Chen documented and reviewed the domain topology of Adventure Works (Figure 3.24) and decided to structure the administration according to Figure 5.5.

Figure 5.5 - The administrative topology of Adventure Works’ Exchange 2000 organization

Activity: Designing an Administrative Topology for Exchange 2000 Server

In this activity, you will design an administrative topology for the Exchange 2000 Server organization of Consolidated Messenger, a company introduced in Chapter 1.

Tip

You can use Figure B.13 in Appendix B as a guide to accomplish this activity.

Scenario: Consolidated Messenger

Consolidated Messenger maintains an environment with one Windows 2000 domain in a single Active Directory forest. All 1500 employees work at the company’s site in Portland, Oregon. Connectivity between servers and workstations is fast and reliable.

"We are in a strange situation," says Gregory J. Erikson, Senior IT Administrator. "Due to a recent merger with Southridge Video, we now have two IT departments that take care of the user community. We were able to migrate Southridge Video’s legacy Windows NT environment and merge it with our Windows 2000 domain. Administrators from both IT departments now have full control over the resources in our domain, however, the new Video department objected to consolidating the messaging administration as well. We insisted on a common messaging platform for the entire enterprise, but had to agree on a long-term separation of the administration."

It is your task to recommend an appropriate administrative topology for Consolidated Messenger’s Exchange 2000 Server organization.

How many administrative groups do you need to implement?
What do you need to accomplish to prevent the administrators from managing each other’s messaging resources?
What should you recommend in addition?

Lesson Summary

Organization object and administrative groups form the administrative topology of Exchange 2000 Server. The organization holds all configuration objects, and administrative groups are used to consolidate server resources for more structured system management. Administrators with permissions at the organization level can automatically manage all servers in all administrative groups. The same applies to members of the Enterprise Admins and Domain Admins groups in the root domain, who inherit the permissions from the root container in the configuration NC. To delegate administration for a subset of servers, you need to create a separate administrative group, place all desired servers in it, and then grant the administrators the required permissions at that level. You can only add a server to an administrative group during Setup.
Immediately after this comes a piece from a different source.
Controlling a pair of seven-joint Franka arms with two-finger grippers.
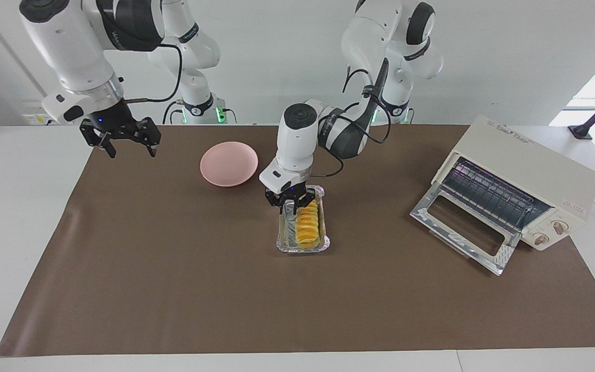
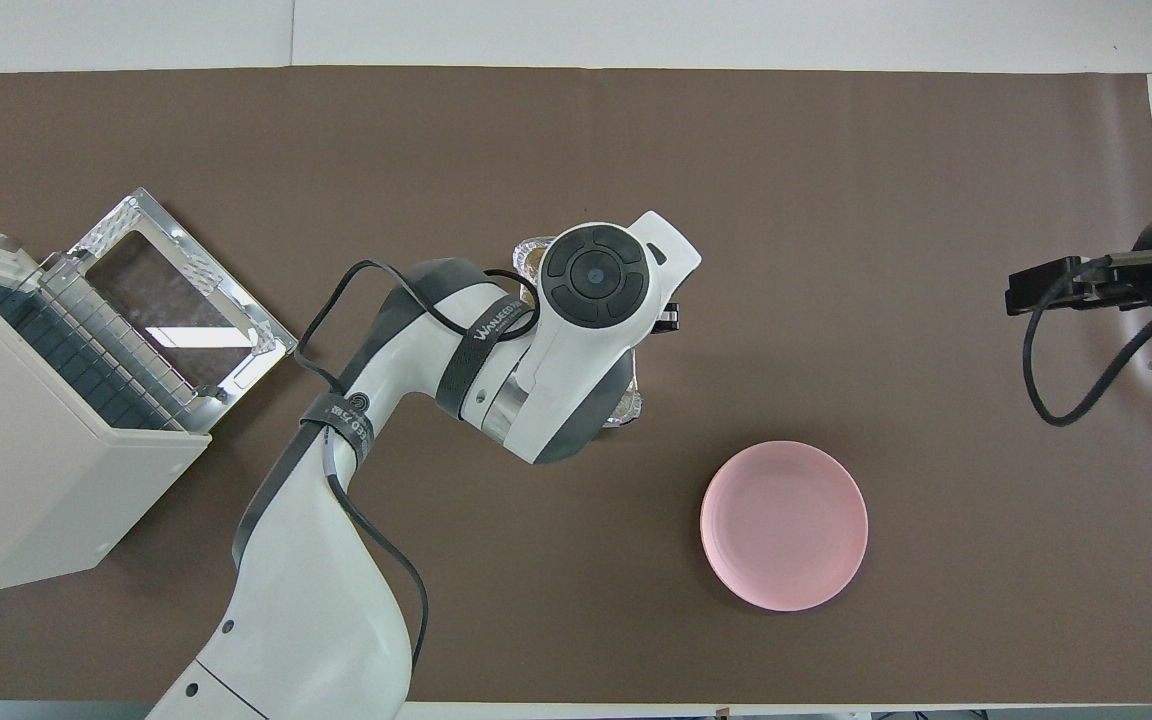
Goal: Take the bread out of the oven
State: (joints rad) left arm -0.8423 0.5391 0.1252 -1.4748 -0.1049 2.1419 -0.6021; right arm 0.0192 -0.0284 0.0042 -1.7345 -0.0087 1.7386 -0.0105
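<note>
Bread [image 1: 308, 225]: a ridged golden-orange loaf lying in the foil tray [image 1: 302, 247] at the middle of the counter [image 1: 173, 289], outside the oven; hidden under the left arm in the overhead view.
Foil tray: flat on the brown mat, well apart from the oven and near the pink plate [image 1: 229, 163], which lies nearer to the robots.
Oven [image 1: 525, 186]: at the left arm's end of the counter, glass door [image 1: 465, 227] dropped fully open, wire rack [image 1: 488, 194] bare, two knobs beside the opening.
Left pincer [image 1: 293, 203]: pointing down at the tray's end nearer to the robots, fingers slightly spread over the loaf's end; I cannot tell whether they touch it.
Right pincer [image 1: 124, 140]: waiting raised over the right arm's end of the counter, fingers spread wide, holding nothing.
</note>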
It is important to keep in mind that user accounts are grouped in OUs, whereas mailboxes are Exchange 2000 server resources and therefore part of administrative groups. This implies that a user can have his or her mailbox on any server in the organization regardless of the user’s OU. For this reason, you must grant your mailbox administrators, at a minimum, the Exchange View Only Administrator role at the organization level.

The more servers you place in a single administrative group, the more you centralize system administration. Centralized administration makes it easy to coordinate management efforts, but there are limitations in regard to the network topology. When designing the administrative topology of your organization, keep in mind that Exchange System Manager needs to communicate with the Exchange 2000 services directly to be fully functional, which requires a reliable network connection. It is not advisable to completely ignore the network dependencies. Although the administrative infrastructure of Exchange 2000 Server is not necessarily mapped to the Windows 2000 topology, it is a good idea to match the infrastructures closely.